It's still funny to me to think of Windsor as a resort location.  I did field work in Sonoma County about 1980, when it was just an agricultural town.  Being an agricultural town, it had a distinct Mexican area.  The was a small Mexican food store that served some food prepared on-site.  They served up some of the best combination burritos I ever found in the Bay Area.  One of the few places I ever found in northern California that began to compare with the combo burritos I enjoyed when we lived in San Bernardino and I travelled around SoCal.  I used to drive up to Windsor from Forestville and Guerneville for lunch just to visit El Sol.

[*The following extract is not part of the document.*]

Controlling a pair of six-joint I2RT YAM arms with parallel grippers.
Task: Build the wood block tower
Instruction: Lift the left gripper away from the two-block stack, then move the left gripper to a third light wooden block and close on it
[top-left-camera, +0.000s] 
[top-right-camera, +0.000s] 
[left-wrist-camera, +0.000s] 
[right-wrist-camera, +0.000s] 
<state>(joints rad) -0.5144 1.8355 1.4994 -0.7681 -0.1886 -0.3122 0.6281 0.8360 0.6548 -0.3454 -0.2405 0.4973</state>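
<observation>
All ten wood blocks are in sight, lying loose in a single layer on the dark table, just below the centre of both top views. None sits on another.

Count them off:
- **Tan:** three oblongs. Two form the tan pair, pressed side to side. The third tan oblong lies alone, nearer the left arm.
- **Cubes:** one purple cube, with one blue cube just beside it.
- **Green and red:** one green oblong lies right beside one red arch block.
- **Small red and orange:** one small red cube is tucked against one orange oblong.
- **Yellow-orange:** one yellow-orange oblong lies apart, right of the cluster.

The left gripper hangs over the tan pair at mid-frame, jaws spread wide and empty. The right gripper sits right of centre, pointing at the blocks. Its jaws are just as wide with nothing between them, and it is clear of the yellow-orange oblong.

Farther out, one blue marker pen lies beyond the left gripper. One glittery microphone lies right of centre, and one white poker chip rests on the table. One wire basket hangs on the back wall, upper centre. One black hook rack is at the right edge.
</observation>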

Windsor is well located for some day trips to the ocean.  I suggest doing a circle route visting Jenner, at the mouth of the Russian River, and proceeding up the coast to Mendocino along Highway 1.  That stretch of Hwy 1 is pretty spectacular.  The come back to Hwy 101 through Boonville.  IIRC, there is a pygmy forest area along that stretch of road - worth seeing.


----------



## swift (Feb 9, 2006)

Here is a letter that I once posted on the old BBS. I couldn't find it there any longer for some reason everything in the Western area is gone. For those that have seen it before I appoligize for the duplication.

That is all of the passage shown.